Configuring No-WWW for IIS on Azure
Posted . #windows #coding #azure
As part of the rollout of my site redesign, I’ve also switched hosts from WebFaction to Windows Azure. WebFaction was a great value for a shared host, and I’ll probably continue to use it in the future for small Python/Django projects, but I’ve been experimenting with Azure on some other projects and took the opportunity to make the switch.
Where’d my .htaccess go?
Azure Web Sites use IIS as a web server, not the more common Apache (or Nginx) server widely used across the Unix world. While Azure handles all of the server setup and maintenance for many cases, you’ll still need to get your hands dirty if you need custom handling.
One of the big behaviors I needed to maintain in the migration was to continue adherence to the No-WWW philosophy. This means making dancarroll.org the canonical name of my site, with www.dancarroll.org redirecting to the no-www version.
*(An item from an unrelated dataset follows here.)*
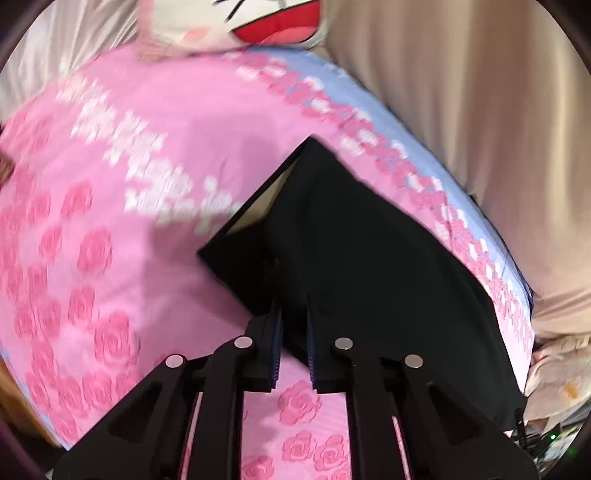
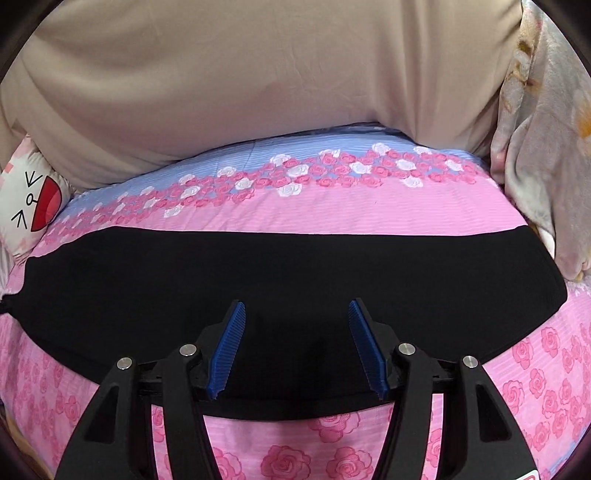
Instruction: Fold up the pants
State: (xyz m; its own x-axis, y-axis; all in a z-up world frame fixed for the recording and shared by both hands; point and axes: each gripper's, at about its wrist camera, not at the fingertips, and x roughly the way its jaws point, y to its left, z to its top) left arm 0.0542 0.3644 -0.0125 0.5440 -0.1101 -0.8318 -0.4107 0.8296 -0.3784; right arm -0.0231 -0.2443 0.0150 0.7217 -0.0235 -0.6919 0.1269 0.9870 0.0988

I had this set up on the previous iteration of the site using an Apache .htaccess file. It was very easy to find examples of how to do this across the web.
RewriteEngine On
RewriteBase /
RewriteCond %{HTTP_HOST} ^www\.(.+)$ [NC]
RewriteRule ^(.*)$ http://%1/$1 [R=permanent,L]
IIS, however, does not use .htaccess files. Instead, I needed to create a Web.config file with the appropriate settings.
IIS URL Rewrite
Luckily, IIS has its own URL rewriting module. And, even luckier, Azure Web Sites get this module configured automatically.
To get this set up, you need to create a file named Web.config
in the wwwroot directory of your Azure deployment. I was only able to find a few examples of doing no-www redirects for IIS, but all of them hardcoded the domain name in the file. This wasn’t acceptable, as I like to reduce maintenance and use a similar configuration across many different web sites.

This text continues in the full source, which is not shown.